J Clin Med. 2024 May 21;13(11):3024. doi: 10.3390/jcm13113024.

Authors

Marco Allinovi¹, Ilaria Farella², Martina Giacalone³, Gianmarco Lugli¹, Luigi Cirillo⁴, Niccolò Parri³, Francesca Becherucci^{4

5}

Affiliations

¹ Nephrology, Dialysis and Transplantation Unit, Careggi University Hospital, 50134 Florence, Italy.
² Clinica Medica "A. Murri", Department of Biomedical Sciences & Human Oncology, University of Bari "Aldo Moro", 70121 Bari, Italy.
³ Department of Emergency Medicine and Trauma Center, Meyer University Children's Hospital IRCCS, 50139 Florence, Italy.
⁴ Nephrology and Dialysis Unit, Meyer Children's Hospital IRCCS, 50139 Florence, Italy.
⁵ Department of Biomedical, Experimental and Clinical Sciences "Mario Serio", University of Florence, 50121 Florence, Italy.

Abstract

Background: Shiga toxin-producing Escherichia coli-haemolytic uremic syndrome (STEC-HUS) can result in kidney and neurological complications. Early volume-expansion therapy has been shown to improve outcomes, but caution is required to avoid fluid overload. Lung ultrasound scanning (LUS) can be used to detect fluid overload and may be useful in monitoring hydration therapy.
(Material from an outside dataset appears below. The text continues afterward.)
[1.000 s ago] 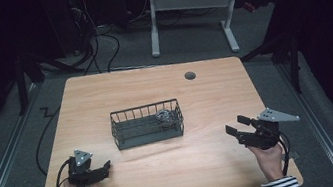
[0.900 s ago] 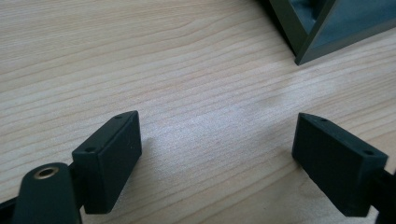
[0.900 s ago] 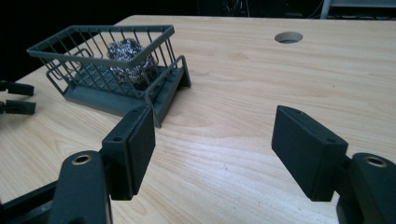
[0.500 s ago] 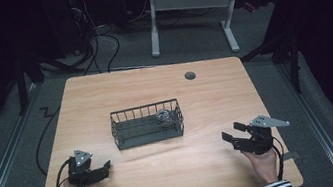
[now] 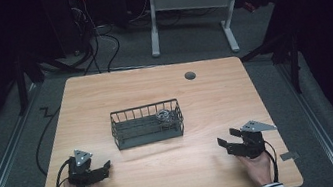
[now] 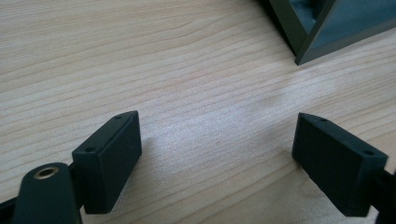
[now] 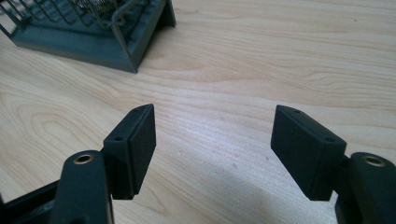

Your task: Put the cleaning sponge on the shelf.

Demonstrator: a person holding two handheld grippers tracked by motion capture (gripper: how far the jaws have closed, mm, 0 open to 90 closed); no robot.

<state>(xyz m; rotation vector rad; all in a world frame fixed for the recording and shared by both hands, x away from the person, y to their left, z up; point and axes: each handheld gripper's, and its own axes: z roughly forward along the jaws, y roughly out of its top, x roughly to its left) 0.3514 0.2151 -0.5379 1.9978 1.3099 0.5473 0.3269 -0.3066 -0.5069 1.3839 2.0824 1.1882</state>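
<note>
Both grippers (image 5: pixel 106 168) (image 5: pixel 224 143) and wire basket (image 5: pixel 147 125) bear no readable writing

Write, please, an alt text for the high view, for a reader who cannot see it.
A dark wire basket stands in the middle of a wooden table, with a small shiny thing inside at its right end. A person's hands hold the left tongs and right tongs near the front edge, both open and empty.

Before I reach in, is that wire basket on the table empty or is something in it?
Not empty. The wire basket stands upright on the table, and a small shiny metallic object sits inside near its right end; what it is, cannot tell.
</note>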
Methods: This prospective observational pilot study involved children with STEC-HUS who were recruited from a regional paediatric nephrology centre. B-line quantification by LUS was used to assess fluid status at the emergency department (ED) admission and correlated with the decrease in patient weight from the target weight. A control group of children on chronic dialysis therapy with episodes of symptomatic fluid overload was also enrolled in order to establish a B-line threshold indicative of severe lung congestion. Another cohort of "healthy" children, without renal or lung-related diseases, and without clinical signs of fluid overload was also enrolled in order to establish a B-line threshold indicative of euvolemia. Results: LUS assessment was performed in 10 children with STEC-HUS at ED admission, showing an average of three B-lines (range 0-10). LUS was also performed in 53 euvolemic children admitted to the ED not showing kidney and lung disease (healthy controls), showing a median value of two B-lines (range 0-7), not significantly different from children with STEC-HUS at admission (p = 0.92). Children with STEC-HUS with neurological involvement during the acute phase and those requiring dialysis presented a significantly lower number of B-lines at admission compared to patients with a good clinical course (p < 0.001). Patients with long-term renal impairment also presented a lower number of B-lines at disease onset (p = 0.03). Conclusions: LUS is a useful technique for monitoring intravenous hydration therapy in paediatric patients with STEC-HUS. A low number of B-lines at ED admission (<5 B-lines) was associated with worse short-term and long-term outcomes. Further studies are needed to determine the efficacy and safety of an LUS-guided strategy for reducing complications in children with STEC-HUS.

Keywords: B-lines; Shiga toxin-producing Escherichia coli–haemolytic uremic syndrome; haemolytic–uremic syndrome; lung ultrasound; thrombotic microangiopathy.

Grants and funding

This research received no external funding.